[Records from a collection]
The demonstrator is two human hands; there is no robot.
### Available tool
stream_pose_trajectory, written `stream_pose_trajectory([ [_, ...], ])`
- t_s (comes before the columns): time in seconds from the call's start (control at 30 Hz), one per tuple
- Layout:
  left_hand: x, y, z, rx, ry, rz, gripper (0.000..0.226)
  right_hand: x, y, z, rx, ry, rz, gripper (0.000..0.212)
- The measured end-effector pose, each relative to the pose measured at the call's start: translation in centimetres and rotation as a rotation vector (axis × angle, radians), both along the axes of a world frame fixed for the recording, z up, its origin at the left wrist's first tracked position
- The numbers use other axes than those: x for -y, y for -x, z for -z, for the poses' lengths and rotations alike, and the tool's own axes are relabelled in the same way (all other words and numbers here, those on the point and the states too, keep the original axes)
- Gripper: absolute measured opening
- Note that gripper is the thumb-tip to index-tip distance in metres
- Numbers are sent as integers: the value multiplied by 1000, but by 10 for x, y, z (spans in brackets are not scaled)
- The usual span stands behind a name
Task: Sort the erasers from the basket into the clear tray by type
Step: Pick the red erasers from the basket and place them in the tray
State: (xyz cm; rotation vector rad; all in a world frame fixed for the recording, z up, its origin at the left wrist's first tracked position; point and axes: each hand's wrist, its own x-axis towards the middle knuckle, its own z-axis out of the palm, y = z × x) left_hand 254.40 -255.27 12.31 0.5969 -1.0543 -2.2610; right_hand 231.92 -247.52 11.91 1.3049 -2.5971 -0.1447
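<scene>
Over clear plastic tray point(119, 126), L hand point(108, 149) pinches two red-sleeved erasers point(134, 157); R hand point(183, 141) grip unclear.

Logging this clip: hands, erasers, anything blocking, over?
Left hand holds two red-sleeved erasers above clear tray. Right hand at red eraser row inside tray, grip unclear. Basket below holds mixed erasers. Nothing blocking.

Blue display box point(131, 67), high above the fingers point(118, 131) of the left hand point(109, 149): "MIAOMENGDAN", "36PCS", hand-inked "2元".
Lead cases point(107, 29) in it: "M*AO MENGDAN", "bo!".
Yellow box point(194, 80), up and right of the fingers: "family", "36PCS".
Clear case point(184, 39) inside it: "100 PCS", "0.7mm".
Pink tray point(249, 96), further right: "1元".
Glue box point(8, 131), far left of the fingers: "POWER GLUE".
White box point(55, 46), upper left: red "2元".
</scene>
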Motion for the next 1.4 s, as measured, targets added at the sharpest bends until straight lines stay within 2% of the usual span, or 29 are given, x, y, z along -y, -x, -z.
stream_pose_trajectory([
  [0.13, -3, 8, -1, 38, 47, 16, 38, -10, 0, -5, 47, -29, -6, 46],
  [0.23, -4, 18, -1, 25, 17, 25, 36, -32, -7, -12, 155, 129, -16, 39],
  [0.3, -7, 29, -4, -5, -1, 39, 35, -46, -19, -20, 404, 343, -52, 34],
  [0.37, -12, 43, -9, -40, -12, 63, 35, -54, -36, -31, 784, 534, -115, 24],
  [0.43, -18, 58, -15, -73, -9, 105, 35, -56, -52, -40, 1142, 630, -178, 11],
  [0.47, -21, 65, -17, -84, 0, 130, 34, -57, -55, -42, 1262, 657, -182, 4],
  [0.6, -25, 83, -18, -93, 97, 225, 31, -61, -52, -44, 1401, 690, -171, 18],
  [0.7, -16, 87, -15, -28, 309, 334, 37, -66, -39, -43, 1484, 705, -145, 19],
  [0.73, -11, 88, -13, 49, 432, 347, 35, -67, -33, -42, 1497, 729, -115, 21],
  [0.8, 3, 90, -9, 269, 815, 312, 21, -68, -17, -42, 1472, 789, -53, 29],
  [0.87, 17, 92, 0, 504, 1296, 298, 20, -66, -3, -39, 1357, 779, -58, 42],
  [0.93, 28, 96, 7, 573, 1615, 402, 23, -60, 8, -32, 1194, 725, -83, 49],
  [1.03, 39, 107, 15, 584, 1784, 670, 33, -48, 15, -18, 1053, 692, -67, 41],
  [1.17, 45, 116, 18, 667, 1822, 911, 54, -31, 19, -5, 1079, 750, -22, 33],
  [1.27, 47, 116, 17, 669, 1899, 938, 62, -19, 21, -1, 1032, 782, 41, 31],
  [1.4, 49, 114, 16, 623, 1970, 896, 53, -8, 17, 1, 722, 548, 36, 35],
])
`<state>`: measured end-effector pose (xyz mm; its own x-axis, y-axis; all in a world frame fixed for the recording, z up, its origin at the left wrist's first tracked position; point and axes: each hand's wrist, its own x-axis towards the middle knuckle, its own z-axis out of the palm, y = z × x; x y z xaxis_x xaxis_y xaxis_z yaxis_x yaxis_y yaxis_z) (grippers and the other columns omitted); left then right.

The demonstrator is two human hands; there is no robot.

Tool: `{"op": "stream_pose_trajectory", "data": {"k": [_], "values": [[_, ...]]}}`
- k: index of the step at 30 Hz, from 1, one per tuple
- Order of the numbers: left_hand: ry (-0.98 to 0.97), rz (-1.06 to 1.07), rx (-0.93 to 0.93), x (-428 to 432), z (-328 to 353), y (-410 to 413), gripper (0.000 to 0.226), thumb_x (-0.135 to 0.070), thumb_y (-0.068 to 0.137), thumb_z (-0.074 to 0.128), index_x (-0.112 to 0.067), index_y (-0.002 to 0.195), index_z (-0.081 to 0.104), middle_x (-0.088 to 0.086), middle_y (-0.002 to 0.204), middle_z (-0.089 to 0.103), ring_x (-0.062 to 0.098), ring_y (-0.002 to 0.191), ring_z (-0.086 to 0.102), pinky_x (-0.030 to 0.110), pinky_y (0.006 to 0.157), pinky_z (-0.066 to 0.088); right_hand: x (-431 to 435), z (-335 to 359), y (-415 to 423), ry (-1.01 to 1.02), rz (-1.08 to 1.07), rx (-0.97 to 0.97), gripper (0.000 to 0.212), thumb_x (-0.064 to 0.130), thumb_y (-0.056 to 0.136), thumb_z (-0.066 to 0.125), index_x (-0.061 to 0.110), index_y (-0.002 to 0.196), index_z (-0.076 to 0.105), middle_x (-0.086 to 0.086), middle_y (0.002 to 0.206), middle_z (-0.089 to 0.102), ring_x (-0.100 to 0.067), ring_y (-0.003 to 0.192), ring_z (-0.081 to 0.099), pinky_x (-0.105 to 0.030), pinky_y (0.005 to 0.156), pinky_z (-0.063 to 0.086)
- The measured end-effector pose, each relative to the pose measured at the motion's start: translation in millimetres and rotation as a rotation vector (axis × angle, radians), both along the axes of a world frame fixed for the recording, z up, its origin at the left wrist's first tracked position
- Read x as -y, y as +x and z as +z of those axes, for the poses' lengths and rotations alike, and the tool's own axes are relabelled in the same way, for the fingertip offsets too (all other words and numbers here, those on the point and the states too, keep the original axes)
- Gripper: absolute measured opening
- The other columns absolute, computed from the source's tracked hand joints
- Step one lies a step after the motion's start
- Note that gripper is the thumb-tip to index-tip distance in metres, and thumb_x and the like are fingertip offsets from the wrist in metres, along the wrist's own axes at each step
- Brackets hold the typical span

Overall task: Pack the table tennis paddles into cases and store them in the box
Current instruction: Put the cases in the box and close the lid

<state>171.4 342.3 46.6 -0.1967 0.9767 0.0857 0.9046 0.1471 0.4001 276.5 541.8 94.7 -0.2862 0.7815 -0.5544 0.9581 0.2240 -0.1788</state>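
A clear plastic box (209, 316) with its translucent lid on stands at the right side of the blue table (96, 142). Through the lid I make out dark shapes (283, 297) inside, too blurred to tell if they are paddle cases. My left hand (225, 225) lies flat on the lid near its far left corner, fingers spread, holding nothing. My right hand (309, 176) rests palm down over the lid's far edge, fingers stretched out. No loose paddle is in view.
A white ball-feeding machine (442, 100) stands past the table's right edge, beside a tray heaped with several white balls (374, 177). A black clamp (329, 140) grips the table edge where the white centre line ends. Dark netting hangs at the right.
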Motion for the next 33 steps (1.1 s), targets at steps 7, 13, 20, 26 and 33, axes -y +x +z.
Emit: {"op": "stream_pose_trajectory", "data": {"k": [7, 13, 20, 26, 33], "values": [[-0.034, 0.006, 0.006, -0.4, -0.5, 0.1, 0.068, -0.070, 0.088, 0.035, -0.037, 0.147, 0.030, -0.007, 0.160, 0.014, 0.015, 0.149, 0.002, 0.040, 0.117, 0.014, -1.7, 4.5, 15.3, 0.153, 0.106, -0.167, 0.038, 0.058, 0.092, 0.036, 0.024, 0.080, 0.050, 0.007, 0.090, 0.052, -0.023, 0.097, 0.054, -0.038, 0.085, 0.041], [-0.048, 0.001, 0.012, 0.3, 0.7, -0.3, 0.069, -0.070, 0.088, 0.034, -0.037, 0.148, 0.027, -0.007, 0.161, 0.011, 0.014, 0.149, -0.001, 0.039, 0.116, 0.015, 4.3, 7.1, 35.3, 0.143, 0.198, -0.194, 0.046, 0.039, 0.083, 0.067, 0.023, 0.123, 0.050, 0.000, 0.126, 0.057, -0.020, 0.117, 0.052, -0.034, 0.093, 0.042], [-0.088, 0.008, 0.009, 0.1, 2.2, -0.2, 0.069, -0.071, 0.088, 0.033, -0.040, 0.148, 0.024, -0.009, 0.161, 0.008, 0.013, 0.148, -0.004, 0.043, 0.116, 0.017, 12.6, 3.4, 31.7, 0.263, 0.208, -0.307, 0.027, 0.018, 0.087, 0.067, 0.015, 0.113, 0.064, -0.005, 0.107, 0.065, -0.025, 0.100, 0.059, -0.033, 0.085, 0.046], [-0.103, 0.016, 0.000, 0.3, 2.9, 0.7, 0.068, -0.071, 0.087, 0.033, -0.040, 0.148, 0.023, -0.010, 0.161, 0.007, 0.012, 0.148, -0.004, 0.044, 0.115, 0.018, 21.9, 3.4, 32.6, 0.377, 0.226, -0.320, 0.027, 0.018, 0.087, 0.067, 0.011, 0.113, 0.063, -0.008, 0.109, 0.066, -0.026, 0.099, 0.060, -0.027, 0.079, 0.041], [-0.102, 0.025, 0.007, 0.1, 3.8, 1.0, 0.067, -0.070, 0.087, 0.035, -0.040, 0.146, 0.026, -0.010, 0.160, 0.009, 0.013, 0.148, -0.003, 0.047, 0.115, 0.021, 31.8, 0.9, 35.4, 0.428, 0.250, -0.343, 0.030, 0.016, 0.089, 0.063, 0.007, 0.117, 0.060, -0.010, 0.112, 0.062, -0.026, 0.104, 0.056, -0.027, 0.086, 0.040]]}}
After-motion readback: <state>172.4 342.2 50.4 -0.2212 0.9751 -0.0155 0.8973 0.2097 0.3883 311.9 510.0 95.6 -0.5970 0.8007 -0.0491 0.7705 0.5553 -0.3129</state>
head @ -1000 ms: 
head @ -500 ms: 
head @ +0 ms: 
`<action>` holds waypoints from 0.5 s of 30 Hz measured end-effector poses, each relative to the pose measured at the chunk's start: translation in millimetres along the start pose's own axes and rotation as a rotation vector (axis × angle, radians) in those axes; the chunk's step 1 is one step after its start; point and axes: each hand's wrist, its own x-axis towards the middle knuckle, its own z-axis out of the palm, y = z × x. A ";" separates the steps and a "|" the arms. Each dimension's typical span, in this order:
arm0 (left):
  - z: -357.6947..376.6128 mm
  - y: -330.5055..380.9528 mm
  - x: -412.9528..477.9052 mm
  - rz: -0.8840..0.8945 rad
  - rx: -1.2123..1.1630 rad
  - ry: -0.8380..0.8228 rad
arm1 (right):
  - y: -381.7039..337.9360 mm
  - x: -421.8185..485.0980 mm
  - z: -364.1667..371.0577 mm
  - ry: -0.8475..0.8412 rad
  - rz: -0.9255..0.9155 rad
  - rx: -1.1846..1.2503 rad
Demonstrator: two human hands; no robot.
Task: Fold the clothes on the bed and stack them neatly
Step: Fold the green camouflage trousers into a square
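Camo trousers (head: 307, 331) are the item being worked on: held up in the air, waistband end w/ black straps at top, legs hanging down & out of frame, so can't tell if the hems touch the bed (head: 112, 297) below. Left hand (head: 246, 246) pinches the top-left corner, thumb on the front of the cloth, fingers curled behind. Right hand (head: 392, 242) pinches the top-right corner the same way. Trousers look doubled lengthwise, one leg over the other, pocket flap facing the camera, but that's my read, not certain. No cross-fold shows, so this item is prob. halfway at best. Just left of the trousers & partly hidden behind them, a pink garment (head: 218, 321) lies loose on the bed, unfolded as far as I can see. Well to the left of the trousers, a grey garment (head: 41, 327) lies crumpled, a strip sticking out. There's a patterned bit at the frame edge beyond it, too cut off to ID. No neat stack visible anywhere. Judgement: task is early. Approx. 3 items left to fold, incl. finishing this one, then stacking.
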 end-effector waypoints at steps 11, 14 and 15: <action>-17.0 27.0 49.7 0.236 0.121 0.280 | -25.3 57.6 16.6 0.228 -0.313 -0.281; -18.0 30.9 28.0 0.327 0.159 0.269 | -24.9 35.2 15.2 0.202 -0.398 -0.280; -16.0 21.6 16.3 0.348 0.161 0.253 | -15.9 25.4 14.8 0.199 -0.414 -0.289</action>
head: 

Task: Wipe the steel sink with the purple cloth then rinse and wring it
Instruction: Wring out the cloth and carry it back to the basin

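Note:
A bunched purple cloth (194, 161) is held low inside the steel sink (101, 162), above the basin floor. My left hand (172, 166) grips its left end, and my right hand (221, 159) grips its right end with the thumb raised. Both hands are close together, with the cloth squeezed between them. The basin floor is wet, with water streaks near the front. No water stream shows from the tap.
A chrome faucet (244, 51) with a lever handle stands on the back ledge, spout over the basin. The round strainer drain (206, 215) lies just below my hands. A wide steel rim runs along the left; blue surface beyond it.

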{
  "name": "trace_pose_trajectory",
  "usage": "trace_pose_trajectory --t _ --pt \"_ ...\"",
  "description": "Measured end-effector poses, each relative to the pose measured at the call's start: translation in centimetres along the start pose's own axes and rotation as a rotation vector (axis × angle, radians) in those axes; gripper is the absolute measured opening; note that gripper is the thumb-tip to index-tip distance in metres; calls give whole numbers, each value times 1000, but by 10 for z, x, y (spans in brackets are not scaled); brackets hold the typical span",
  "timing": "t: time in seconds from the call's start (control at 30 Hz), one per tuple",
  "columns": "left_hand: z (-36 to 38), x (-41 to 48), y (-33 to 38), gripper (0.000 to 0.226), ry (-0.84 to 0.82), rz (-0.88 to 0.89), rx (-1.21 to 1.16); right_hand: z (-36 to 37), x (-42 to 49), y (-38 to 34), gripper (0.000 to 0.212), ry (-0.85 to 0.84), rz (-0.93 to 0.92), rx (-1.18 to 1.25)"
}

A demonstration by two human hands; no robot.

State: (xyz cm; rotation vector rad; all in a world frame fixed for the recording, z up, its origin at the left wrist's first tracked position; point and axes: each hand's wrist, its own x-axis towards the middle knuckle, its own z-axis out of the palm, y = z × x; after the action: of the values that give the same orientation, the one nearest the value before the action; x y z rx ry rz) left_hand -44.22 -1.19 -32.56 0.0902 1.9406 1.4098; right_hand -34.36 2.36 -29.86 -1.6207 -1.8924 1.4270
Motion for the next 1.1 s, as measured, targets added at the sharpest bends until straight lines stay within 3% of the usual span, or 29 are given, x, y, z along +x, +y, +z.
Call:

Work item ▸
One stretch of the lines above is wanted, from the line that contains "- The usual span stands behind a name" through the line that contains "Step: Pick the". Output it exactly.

The answer ▸
- The usual span stands behind a name
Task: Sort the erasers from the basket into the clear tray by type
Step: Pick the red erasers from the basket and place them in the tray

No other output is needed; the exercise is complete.